— PROBLEM —
Extract, without alteration, each line from the start of the listing to the line bearing "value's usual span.".
(MATERIAL TO PROCESS Opens)
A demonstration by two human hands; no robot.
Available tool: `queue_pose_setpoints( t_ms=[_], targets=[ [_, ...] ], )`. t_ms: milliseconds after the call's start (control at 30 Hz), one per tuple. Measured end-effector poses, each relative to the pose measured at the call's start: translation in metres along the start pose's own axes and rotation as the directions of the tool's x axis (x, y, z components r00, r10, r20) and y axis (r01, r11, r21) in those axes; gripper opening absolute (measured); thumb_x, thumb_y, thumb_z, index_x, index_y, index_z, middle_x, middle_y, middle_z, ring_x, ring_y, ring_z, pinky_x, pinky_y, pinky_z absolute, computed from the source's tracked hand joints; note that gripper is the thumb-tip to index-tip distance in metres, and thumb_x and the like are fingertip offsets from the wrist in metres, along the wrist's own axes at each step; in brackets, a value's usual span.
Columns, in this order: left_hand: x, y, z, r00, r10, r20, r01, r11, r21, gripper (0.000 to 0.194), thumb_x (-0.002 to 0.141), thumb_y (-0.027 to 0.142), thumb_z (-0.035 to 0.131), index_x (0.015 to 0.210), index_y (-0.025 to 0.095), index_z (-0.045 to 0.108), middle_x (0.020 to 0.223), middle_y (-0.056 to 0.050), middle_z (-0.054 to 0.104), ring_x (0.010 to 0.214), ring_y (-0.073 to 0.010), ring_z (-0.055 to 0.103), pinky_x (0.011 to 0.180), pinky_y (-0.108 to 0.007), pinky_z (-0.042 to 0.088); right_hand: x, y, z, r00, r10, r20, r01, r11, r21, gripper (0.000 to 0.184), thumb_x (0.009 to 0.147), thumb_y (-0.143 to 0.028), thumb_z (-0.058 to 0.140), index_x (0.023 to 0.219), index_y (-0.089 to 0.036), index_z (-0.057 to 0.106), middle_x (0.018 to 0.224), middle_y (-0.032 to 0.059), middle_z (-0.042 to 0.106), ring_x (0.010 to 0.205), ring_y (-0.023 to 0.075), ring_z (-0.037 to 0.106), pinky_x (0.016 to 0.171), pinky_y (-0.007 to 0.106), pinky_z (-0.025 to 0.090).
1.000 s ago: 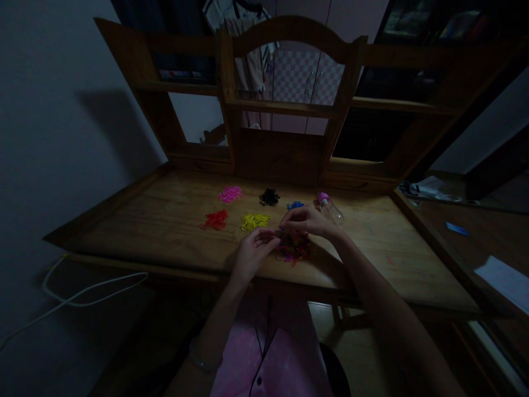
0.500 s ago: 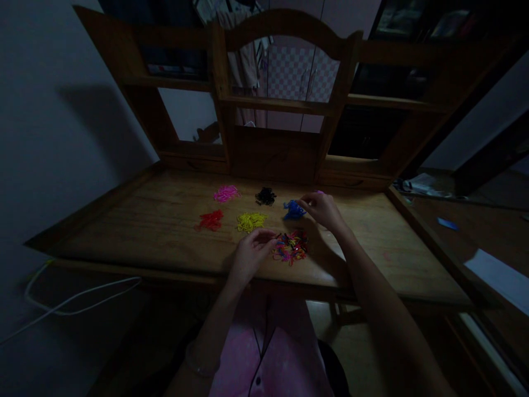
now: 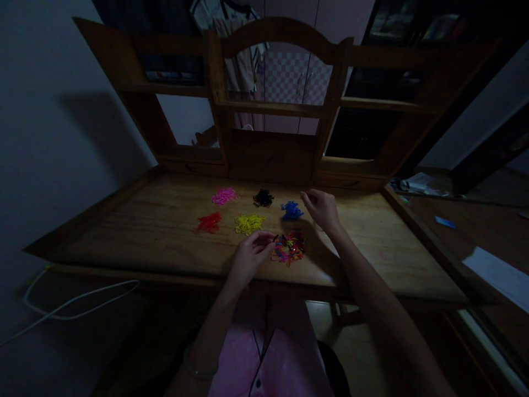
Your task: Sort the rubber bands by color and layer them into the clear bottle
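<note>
A mixed pile of small coloured loop-like pieces (image 3: 291, 249) lies near the desk's front. At its left edge my left hand (image 3: 250, 255) pinches a small black piece (image 3: 276, 238) between thumb and fingertips. My right hand (image 3: 323, 209) hovers just right of the blue pile (image 3: 292, 210), fingertips pressed together; whether anything is in them I cannot make out. Sorted by colour, further piles lie around: black (image 3: 263, 198), yellow (image 3: 249, 224), red (image 3: 209, 222) and pink (image 3: 225, 196). The pieces are too small and dark to name surely.
A wooden desk (image 3: 136, 220) carries the piles, with a shelf unit (image 3: 273, 110) rising along its back edge. A white cable (image 3: 82, 298) hangs at the left front. To the right lie a white sheet (image 3: 498, 278) and a blue card (image 3: 445, 222).
My right hand has drawn slightly back from the blue pile, its fingertips now apart from it. My left hand stays by the mixed pile. The view has shifted a little.
</note>
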State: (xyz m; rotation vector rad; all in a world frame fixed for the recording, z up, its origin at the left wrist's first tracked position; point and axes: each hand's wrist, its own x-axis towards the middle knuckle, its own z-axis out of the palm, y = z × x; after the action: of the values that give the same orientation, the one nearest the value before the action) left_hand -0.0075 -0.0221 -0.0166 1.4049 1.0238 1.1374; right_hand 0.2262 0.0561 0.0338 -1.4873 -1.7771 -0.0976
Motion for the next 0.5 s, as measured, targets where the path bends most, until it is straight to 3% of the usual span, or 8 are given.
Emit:
queue_pose_setpoints(
  t_ms=[167, 300, 400, 500],
  targets=[
    [-0.001, -0.002, -0.001, 1.0, 0.025, 0.003, -0.025, 0.999, 0.044, 0.028, 0.076, 0.032, 0.071, 0.098, 0.015, 0.065, 0.095, -0.006, 0.069, 0.089, -0.0167, 0.067, 0.082, -0.028, 0.054, 0.0, 0.0, 0.001, 1.0, -0.005, -0.005, 0.005, 1.0, 0.002, 0.044, 0.096, -0.045, 0.044, 0.068, -0.018, 0.065, 0.064, 0.0051, 0.066, 0.057, 0.0151, 0.057, 0.056, 0.026, 0.031],
    [0.03, 0.01, -0.006, 0.99, 0.14, -0.031, -0.129, 0.964, 0.231, 0.018, 0.079, 0.023, 0.064, 0.096, 0.017, 0.065, 0.094, -0.006, 0.068, 0.087, -0.0174, 0.066, 0.077, -0.029, 0.054, 0.0, 0.001, 0.002, 1.0, 0.02, -0.015, -0.02, 1.0, -0.004, 0.046, 0.096, -0.046, 0.043, 0.066, -0.018, 0.064, 0.061, 0.0048, 0.065, 0.055, 0.0151, 0.057, 0.055, 0.027, 0.03],
    [0.08, 0.023, -0.014, 0.95, 0.309, 0.038, -0.282, 0.806, 0.52, 0.024, 0.077, 0.011, 0.058, 0.098, 0.018, 0.066, 0.092, -0.006, 0.065, 0.086, -0.0187, 0.063, 0.078, -0.031, 0.052, 0.0, 0.003, 0.002, 0.999, 0.037, -0.021, -0.037, 0.999, 0.003, 0.046, 0.096, -0.047, 0.042, 0.069, -0.018, 0.066, 0.063, 0.0057, 0.066, 0.056, 0.0159, 0.059, 0.056, 0.027, 0.031],
    [0.129, 0.029, -0.024, 0.922, 0.366, 0.13, -0.339, 0.595, 0.729, 0.028, 0.076, 0.004, 0.052, 0.096, 0.016, 0.067, 0.088, -0.007, 0.062, 0.085, -0.02, 0.06, 0.084, -0.033, 0.048, 0.0, 0.004, 0.002, 0.998, 0.059, -0.035, -0.059, 0.998, -0.007, 0.047, 0.096, -0.048, 0.042, 0.07, -0.018, 0.068, 0.063, 0.0064, 0.067, 0.056, 0.0165, 0.059, 0.056, 0.027, 0.031]
  ],
)
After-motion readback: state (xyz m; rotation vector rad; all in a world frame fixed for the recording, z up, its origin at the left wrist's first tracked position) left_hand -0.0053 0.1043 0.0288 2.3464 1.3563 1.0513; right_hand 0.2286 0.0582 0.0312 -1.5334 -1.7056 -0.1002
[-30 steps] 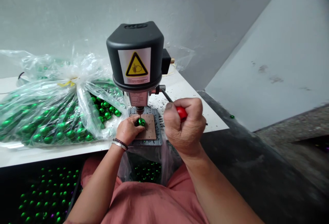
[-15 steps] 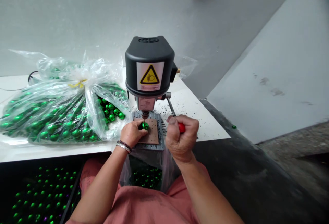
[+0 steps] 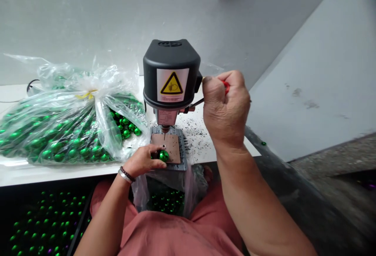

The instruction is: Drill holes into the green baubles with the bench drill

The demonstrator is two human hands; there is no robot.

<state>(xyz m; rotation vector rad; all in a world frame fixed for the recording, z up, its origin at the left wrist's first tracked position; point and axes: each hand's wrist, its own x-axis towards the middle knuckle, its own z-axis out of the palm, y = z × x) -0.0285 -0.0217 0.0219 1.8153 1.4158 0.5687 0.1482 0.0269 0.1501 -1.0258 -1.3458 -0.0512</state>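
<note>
Your white tabletop [image 3: 73, 175] carries a black-capped bench drill press [image 3: 170, 76] and, beside it, a clear plastic bag [image 3: 58, 134] packed with shiny green balls. Below the tabletop, to your left, a black crate [image 3: 47, 224] holds more green balls. Black specks [image 3: 195, 138] lie scattered right of the press. Your right hand [image 3: 226, 107] is a raised fist closed around the red grip [image 3: 226, 87] of the press's lever. Your left hand [image 3: 142, 161] is curled, its fingers [image 3: 154, 163] against a shiny green ball [image 3: 163, 155], which sits on a brown pad [image 3: 170, 146] on the press's base, just in front of the drill bit [image 3: 164, 136].
</note>
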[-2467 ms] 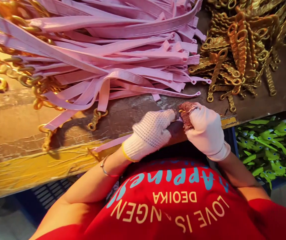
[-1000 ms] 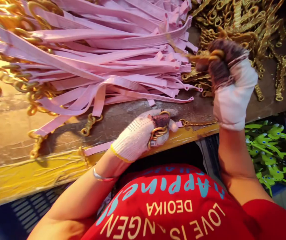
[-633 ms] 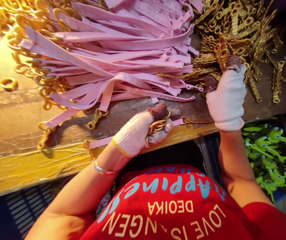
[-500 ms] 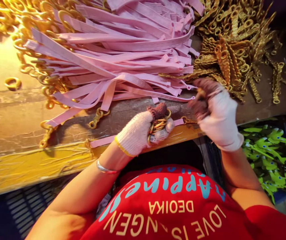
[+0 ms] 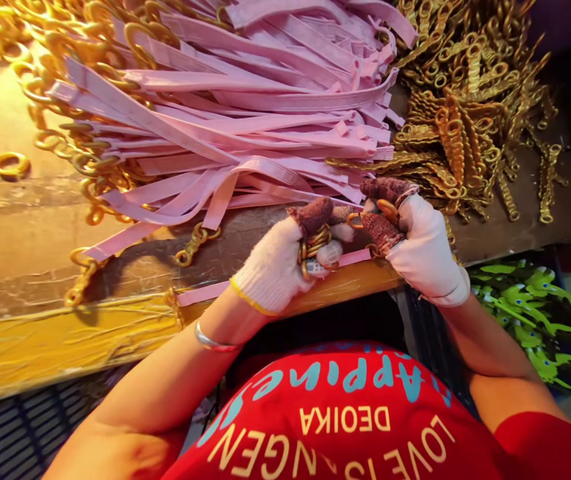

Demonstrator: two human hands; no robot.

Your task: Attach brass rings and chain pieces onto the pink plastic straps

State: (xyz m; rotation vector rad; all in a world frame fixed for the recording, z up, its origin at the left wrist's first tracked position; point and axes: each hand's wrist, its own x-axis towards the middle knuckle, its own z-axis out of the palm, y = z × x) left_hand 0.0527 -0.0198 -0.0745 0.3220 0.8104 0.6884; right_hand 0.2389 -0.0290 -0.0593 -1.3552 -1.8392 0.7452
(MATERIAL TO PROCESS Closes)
— RESPONSE BOX —
A demonstration by two human hands; no robot.
Available tool: `queue_pose_setpoints( t_ms=[_], targets=[ [_, ...] ], )`. t_ms: milliseconds after the call's start (control at 30 Hz), one per tuple. Measured end-effector poses, each relative to the pose measured at the call's start: translation in metres along the start pose's own axes and rotation as the directions of the tool's x axis (x, y, z components r00, r10, r20) and y axis (r01, r11, r21) in those axes; gripper opening absolute (measured); thumb_x, thumb_y, thumb_z, index_x, index_y, index_z, middle_x, middle_y, middle_z, ring_x, ring_y, ring_z, pinky_x, pinky_y, pinky_z absolute, computed from the source's tracked hand joints; note that gripper is the thumb-tip to index-tip distance in metres, and thumb_x and the like are fingertip offsets from the wrist in metres, along the wrist's own axes at each step; in brackets, a value's usual span.

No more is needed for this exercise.